» REQUIRED WORK:
Drop the pictures, then repeat every record exactly as it stands.

Collected data
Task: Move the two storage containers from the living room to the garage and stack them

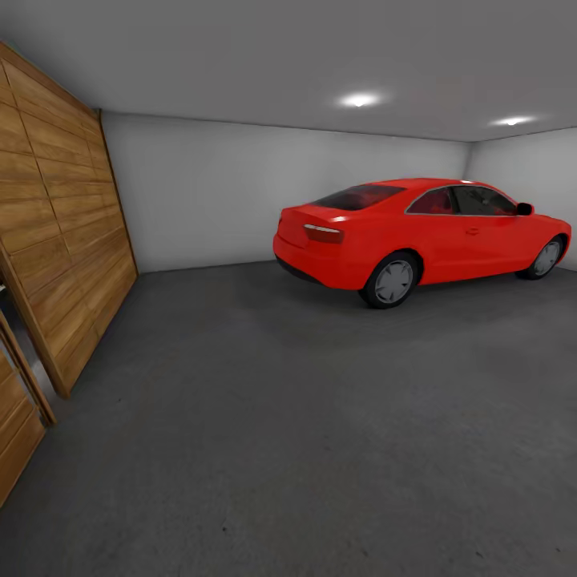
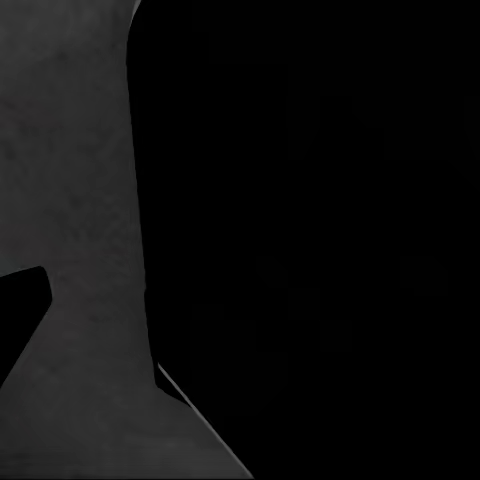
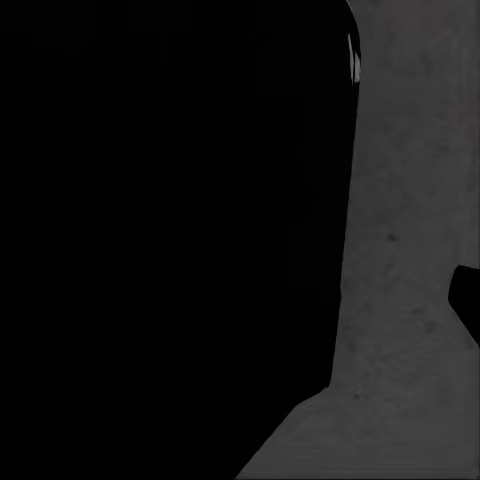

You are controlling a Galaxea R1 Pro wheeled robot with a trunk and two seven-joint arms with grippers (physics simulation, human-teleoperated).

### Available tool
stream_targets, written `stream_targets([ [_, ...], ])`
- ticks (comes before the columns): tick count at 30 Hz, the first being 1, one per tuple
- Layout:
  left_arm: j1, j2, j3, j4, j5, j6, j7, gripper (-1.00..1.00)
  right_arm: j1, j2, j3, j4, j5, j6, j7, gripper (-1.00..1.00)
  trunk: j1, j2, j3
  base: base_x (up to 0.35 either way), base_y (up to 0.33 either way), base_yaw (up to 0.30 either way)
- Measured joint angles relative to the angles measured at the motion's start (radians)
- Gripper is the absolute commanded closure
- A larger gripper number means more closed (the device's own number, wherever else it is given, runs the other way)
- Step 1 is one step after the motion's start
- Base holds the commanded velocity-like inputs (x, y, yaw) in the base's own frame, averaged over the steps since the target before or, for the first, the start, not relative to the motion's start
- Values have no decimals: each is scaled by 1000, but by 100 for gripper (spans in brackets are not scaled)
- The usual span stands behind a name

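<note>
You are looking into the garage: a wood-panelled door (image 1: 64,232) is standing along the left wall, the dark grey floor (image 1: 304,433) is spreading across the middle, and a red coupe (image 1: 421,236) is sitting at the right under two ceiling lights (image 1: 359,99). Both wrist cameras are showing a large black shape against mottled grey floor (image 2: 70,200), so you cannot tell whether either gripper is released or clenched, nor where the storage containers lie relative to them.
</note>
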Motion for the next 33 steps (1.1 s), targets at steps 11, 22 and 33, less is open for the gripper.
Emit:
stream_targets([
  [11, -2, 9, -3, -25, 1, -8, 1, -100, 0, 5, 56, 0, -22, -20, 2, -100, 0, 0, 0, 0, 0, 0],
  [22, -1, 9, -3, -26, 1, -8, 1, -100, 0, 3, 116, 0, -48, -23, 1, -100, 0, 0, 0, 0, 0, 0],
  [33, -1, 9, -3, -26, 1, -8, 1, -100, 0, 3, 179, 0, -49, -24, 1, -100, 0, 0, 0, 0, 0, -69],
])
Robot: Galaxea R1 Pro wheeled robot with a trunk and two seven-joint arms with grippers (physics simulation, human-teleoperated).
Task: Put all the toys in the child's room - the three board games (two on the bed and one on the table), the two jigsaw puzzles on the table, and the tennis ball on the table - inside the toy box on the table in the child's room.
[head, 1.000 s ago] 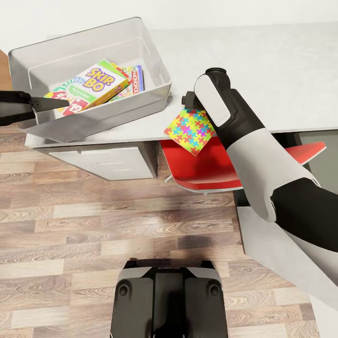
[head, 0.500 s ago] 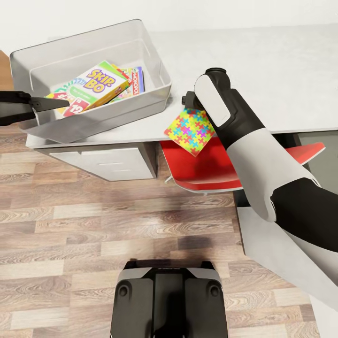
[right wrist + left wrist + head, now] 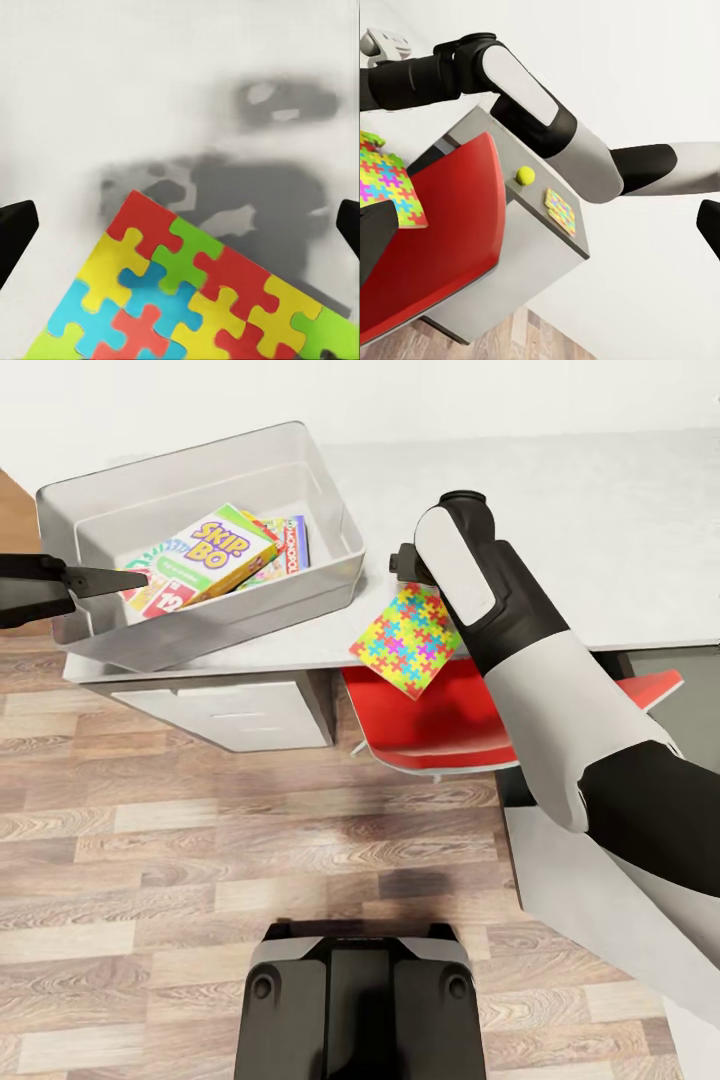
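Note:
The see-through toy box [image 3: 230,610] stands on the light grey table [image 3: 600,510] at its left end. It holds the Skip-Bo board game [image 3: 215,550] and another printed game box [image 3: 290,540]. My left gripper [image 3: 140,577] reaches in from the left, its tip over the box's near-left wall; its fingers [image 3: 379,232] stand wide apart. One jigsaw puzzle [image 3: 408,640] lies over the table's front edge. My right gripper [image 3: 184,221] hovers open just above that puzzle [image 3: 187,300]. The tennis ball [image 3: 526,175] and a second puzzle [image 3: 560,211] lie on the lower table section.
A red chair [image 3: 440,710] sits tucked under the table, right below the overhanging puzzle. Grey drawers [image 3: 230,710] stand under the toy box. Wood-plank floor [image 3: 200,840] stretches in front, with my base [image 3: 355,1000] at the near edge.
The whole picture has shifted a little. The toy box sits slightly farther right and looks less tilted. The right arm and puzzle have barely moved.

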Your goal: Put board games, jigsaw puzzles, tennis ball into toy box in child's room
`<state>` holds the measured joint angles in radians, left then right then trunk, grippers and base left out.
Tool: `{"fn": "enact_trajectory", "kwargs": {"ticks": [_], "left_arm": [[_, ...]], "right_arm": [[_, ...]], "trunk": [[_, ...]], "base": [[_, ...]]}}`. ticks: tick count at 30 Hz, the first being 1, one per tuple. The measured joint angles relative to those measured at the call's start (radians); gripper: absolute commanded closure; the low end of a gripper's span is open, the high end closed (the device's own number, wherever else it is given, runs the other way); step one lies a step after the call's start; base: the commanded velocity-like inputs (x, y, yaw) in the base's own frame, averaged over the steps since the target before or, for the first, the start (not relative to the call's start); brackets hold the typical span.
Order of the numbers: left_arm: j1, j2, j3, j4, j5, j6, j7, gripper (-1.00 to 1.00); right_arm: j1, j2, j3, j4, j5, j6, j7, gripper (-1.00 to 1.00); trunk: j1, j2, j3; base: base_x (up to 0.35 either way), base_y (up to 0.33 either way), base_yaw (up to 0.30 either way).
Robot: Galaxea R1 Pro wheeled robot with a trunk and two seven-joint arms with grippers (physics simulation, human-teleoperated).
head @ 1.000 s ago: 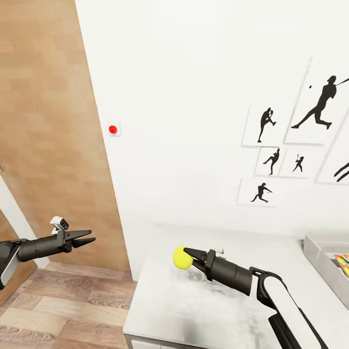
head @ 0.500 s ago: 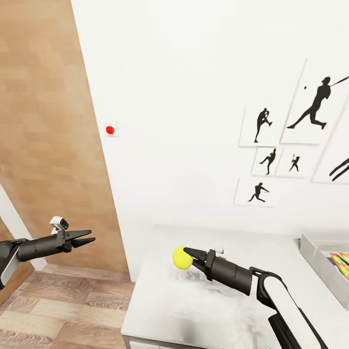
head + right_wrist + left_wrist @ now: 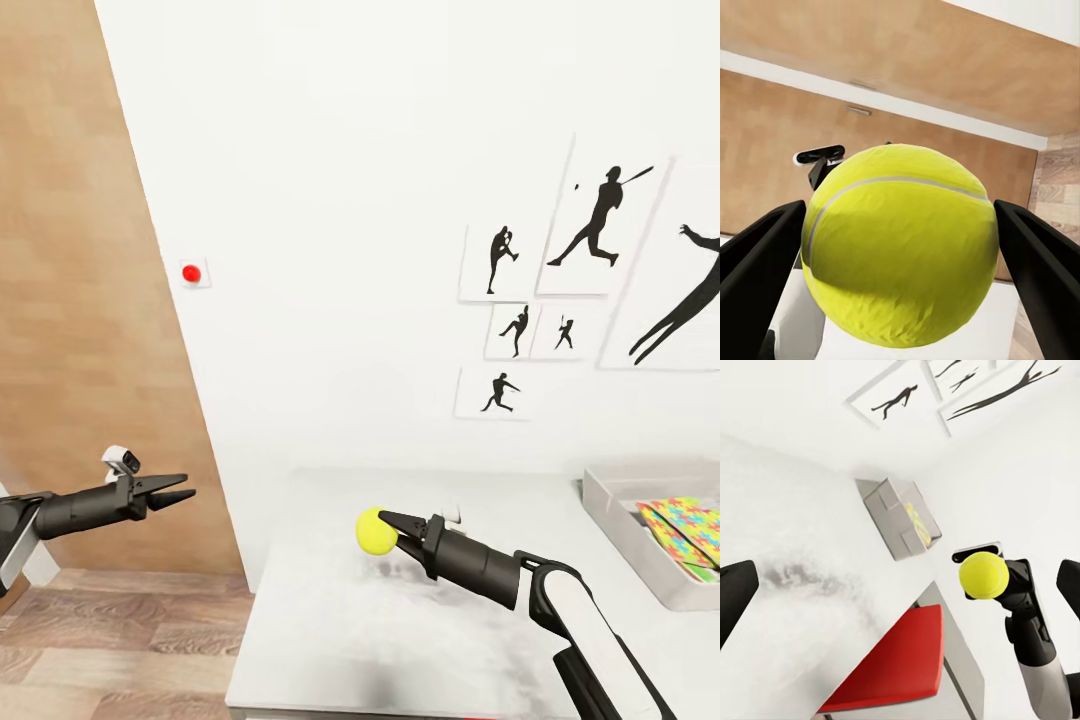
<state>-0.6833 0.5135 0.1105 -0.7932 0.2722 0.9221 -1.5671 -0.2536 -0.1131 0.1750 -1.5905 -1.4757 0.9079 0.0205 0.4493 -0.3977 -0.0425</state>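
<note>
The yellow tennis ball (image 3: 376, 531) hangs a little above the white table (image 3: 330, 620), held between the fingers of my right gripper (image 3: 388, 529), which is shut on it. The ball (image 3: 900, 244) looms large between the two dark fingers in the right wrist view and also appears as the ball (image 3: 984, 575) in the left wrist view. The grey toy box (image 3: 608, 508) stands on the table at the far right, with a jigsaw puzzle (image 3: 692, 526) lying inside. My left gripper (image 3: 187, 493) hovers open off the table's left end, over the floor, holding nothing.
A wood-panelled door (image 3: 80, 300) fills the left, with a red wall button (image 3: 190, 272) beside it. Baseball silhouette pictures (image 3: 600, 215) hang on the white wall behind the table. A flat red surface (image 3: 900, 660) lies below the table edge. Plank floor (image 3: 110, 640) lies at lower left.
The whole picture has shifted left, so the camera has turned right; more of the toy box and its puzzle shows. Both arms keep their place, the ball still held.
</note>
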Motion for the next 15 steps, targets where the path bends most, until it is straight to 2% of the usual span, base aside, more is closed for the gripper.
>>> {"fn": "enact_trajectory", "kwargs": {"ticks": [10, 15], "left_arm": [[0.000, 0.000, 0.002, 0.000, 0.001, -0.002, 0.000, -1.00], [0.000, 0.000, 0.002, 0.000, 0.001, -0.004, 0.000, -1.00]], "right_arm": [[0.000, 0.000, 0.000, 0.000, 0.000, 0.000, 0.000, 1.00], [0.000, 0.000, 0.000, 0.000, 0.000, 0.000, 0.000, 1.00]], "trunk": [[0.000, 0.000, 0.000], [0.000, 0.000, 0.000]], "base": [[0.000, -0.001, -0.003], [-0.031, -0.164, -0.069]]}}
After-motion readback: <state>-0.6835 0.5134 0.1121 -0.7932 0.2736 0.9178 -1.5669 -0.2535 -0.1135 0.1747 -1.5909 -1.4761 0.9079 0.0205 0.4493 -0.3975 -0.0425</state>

» EXPECTED OUTPUT:
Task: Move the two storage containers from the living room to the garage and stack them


You are controlling a Galaxea R1 Pro wheeled robot with a trunk and two seven-joint arms with grippers (physics simulation, human-teleoperated).

### Available tool
stream_targets, written `stream_targets([ [_, ...], ])`
- ticks (comes before the columns): tick count at 30 Hz, the first being 1, one per tuple
- Layout:
  left_arm: j1, j2, j3, j4, j5, j6, j7, gripper (-1.00..1.00)
  right_arm: j1, j2, j3, j4, j5, j6, j7, gripper (-1.00..1.00)
  trunk: j1, j2, j3
  base: base_x (up to 0.35 either way), base_y (up to 0.33 either way), base_yaw (up to 0.30 either way)
- Measured joint angles relative to the angles measured at the motion's start (radians)
- Gripper is the absolute commanded closure
- A larger gripper number means more closed (the device's own number, wherever else it is given, runs the other way)
- Step 1 is one step after the motion's start
- Base holds the commanded velocity-like inputs (x, y, yaw) in the base's own frame, averaged over the steps since the target before or, for the first, the start, not relative to the motion's start
- Values have no decimals: each is scaled by 1000, but by 100 for gripper (spans in brackets are not scaled)
- The usual span stands behind a name

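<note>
You are looking into the garage: a wood-panelled door (image 1: 64,232) is standing along the left wall, the dark grey floor (image 1: 304,433) is spreading across the middle, and a red coupe (image 1: 421,236) is sitting at the right under two ceiling lights (image 1: 359,99). Both wrist cameras are showing a large black shape against mottled grey floor (image 2: 70,200), so you cannot tell whether either gripper is released or clenched, nor where the storage containers lie relative to them.
</note>
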Motion for the next 33 steps (1.1 s), targets at steps 11, 22 and 33, less is open for the gripper.
Emit:
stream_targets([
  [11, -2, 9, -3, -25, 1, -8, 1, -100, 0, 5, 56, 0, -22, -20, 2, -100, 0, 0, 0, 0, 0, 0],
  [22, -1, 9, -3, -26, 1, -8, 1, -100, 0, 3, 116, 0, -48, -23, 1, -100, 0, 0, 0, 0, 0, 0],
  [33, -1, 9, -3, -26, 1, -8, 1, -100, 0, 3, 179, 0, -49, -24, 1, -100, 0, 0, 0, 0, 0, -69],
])
Robot: Galaxea R1 Pro wheeled robot with a trunk and two seven-joint arms with grippers (physics simulation, human-teleoperated).
Task: Put all the toys in the child's room - the three board games (two on the bed and one on the table), the two jigsaw puzzles on the table, and the tennis ball on the table - inside the toy box on the table in the child's room.
[head, 1.000 s ago] 
[head, 0.500 s ago] 
[right wrist + left wrist + head, now] 
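Note:
The see-through toy box [image 3: 230,610] stands on the light grey table [image 3: 600,510] at its left end. It holds the Skip-Bo board game [image 3: 215,550] and another printed game box [image 3: 290,540]. My left gripper [image 3: 140,577] reaches in from the left, its tip over the box's near-left wall; its fingers [image 3: 379,232] stand wide apart. One jigsaw puzzle [image 3: 408,640] lies over the table's front edge. My right gripper [image 3: 184,221] hovers open just above that puzzle [image 3: 187,300]. The tennis ball [image 3: 526,175] and a second puzzle [image 3: 560,211] lie on the lower table section.
A red chair [image 3: 440,710] sits tucked under the table, right below the overhanging puzzle. Grey drawers [image 3: 230,710] stand under the toy box. Wood-plank floor [image 3: 200,840] stretches in front, with my base [image 3: 355,1000] at the near edge.
The whole picture has shifted a little. The toy box sits slightly farther right and looks less tilted. The right arm and puzzle have barely moved.
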
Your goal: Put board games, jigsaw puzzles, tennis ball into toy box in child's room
`<state>` holds the measured joint angles in radians, left then right then trunk, grippers and base left out.
Tool: `{"fn": "enact_trajectory", "kwargs": {"ticks": [_], "left_arm": [[_, ...]], "right_arm": [[_, ...]], "trunk": [[_, ...]], "base": [[_, ...]]}}`. ticks: tick count at 30 Hz, the first being 1, one per tuple. The measured joint angles relative to those measured at the call's start (radians); gripper: absolute commanded closure; the low end of a gripper's span is open, the high end closed (the device's own number, wherever else it is given, runs the other way); step one lies a step after the call's start; base: the commanded velocity-like inputs (x, y, yaw) in the base's own frame, averaged over the steps since the target before or, for the first, the start (not relative to the call's start); brackets hold the typical span.
Order of the numbers: left_arm: j1, j2, j3, j4, j5, j6, j7, gripper (-1.00 to 1.00); right_arm: j1, j2, j3, j4, j5, j6, j7, gripper (-1.00 to 1.00); trunk: j1, j2, j3; base: base_x (up to 0.35 either way), base_y (up to 0.33 either way), base_yaw (up to 0.30 either way).
Robot: Galaxea R1 Pro wheeled robot with a trunk and two seven-joint arms with grippers (physics simulation, human-teleoperated).
head @ 1.000 s ago: 
head @ 0.500 s ago: 
head + right_wrist + left_wrist @ now: 
<state>-0.6833 0.5135 0.1105 -0.7932 0.2722 0.9221 -1.5671 -0.2536 -0.1131 0.1750 -1.5905 -1.4757 0.9079 0.0205 0.4493 -0.3977 -0.0425</state>
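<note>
The yellow tennis ball (image 3: 376, 531) hangs a little above the white table (image 3: 330, 620), held between the fingers of my right gripper (image 3: 388, 529), which is shut on it. The ball (image 3: 900, 244) looms large between the two dark fingers in the right wrist view and also appears as the ball (image 3: 984, 575) in the left wrist view. The grey toy box (image 3: 608, 508) stands on the table at the far right, with a jigsaw puzzle (image 3: 692, 526) lying inside. My left gripper (image 3: 187, 493) hovers open off the table's left end, over the floor, holding nothing.
A wood-panelled door (image 3: 80, 300) fills the left, with a red wall button (image 3: 190, 272) beside it. Baseball silhouette pictures (image 3: 600, 215) hang on the white wall behind the table. A flat red surface (image 3: 900, 660) lies below the table edge. Plank floor (image 3: 110, 640) lies at lower left.
The whole picture has shifted left, so the camera has turned right; more of the toy box and its puzzle shows. Both arms keep their place, the ball still held.
</note>
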Motion for the next 15 steps, targets where the path bends most, until it is straight to 2% of the usual span, base aside, more is closed for the gripper.
>>> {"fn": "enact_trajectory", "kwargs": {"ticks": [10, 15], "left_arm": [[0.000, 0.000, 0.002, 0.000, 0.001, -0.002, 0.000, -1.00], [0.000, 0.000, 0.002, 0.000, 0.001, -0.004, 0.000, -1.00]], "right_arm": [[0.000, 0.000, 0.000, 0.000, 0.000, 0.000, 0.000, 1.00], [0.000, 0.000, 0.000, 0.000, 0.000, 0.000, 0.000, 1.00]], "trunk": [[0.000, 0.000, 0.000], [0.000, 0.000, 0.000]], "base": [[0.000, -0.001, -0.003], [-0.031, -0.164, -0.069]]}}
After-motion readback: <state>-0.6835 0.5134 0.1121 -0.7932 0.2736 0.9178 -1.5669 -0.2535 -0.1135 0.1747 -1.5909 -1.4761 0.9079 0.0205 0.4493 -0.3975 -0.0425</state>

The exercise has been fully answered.